Exercise prompt » Of the entries that follow, how many lines hold the string "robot"? Write the number and nothing more.

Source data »
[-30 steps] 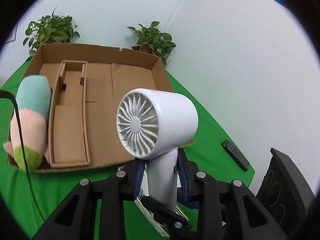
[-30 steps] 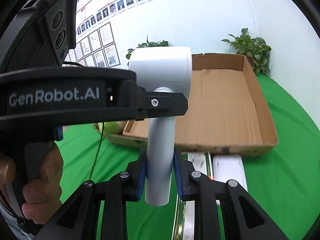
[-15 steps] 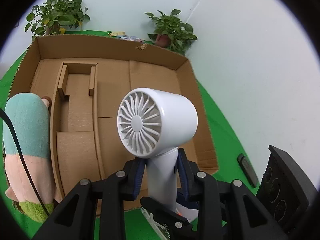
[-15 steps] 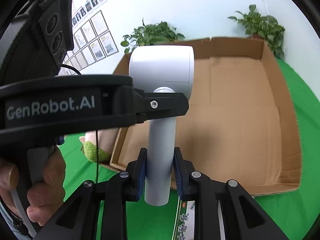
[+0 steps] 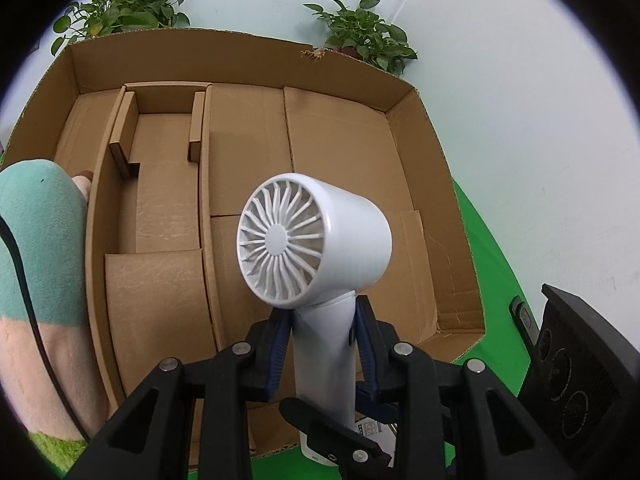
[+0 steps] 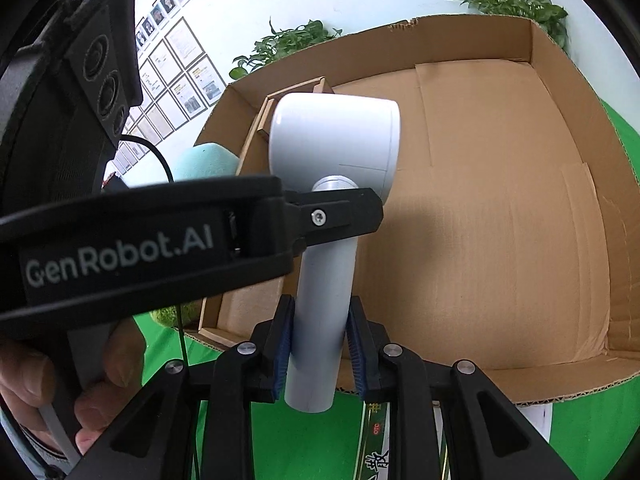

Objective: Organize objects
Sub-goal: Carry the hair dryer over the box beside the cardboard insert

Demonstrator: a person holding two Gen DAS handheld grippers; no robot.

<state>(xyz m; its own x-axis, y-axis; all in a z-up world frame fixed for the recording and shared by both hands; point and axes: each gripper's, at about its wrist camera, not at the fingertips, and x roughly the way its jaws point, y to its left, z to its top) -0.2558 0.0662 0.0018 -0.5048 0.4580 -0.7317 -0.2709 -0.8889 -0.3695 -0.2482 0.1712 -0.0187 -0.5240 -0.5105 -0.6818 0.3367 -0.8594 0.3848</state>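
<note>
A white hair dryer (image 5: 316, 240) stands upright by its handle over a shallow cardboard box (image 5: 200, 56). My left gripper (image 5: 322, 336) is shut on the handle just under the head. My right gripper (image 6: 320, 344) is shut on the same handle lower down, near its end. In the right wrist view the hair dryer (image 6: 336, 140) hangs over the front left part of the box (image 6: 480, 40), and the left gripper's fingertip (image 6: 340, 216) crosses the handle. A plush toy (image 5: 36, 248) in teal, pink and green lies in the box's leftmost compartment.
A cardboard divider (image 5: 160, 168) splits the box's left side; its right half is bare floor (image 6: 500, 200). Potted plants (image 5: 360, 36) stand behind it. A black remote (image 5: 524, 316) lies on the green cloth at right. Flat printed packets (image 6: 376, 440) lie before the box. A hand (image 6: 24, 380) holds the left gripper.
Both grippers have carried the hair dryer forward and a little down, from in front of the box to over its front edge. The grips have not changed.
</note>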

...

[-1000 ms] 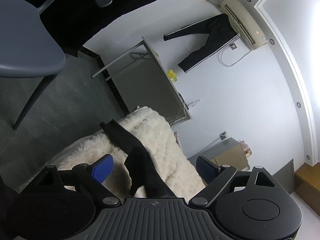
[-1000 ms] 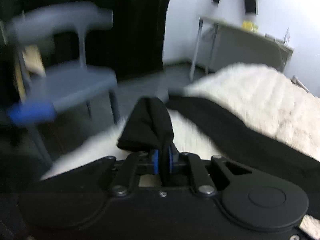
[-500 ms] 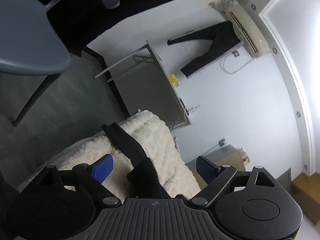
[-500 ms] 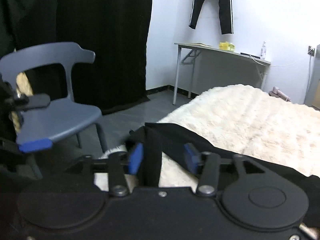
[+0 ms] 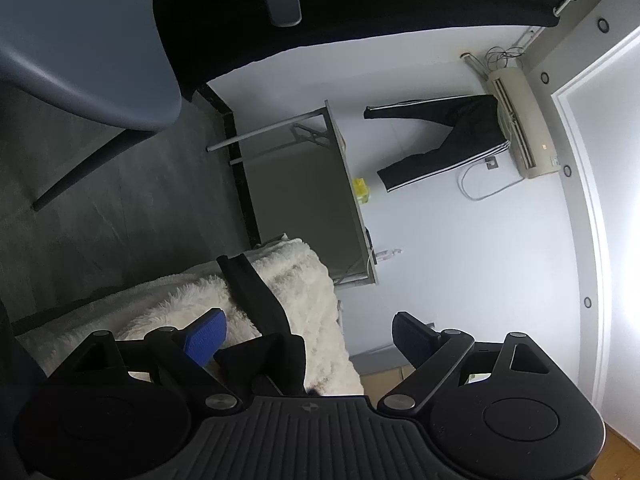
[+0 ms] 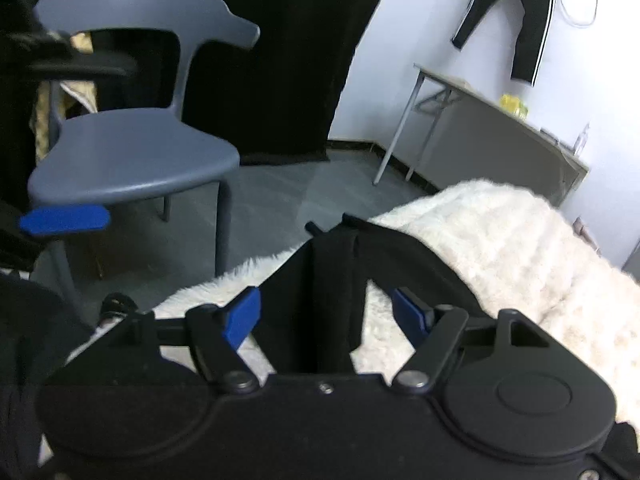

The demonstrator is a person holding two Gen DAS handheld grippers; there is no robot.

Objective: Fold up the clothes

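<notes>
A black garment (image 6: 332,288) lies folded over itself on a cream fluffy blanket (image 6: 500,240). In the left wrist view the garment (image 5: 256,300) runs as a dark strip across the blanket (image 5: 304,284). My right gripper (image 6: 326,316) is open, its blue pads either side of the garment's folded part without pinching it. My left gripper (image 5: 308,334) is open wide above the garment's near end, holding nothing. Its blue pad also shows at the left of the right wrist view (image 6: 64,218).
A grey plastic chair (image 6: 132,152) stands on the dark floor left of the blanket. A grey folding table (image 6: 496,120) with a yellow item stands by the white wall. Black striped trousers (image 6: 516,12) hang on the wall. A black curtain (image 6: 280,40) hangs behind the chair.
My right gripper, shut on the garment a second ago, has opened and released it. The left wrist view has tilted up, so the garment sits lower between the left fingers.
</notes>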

Response to the task » 2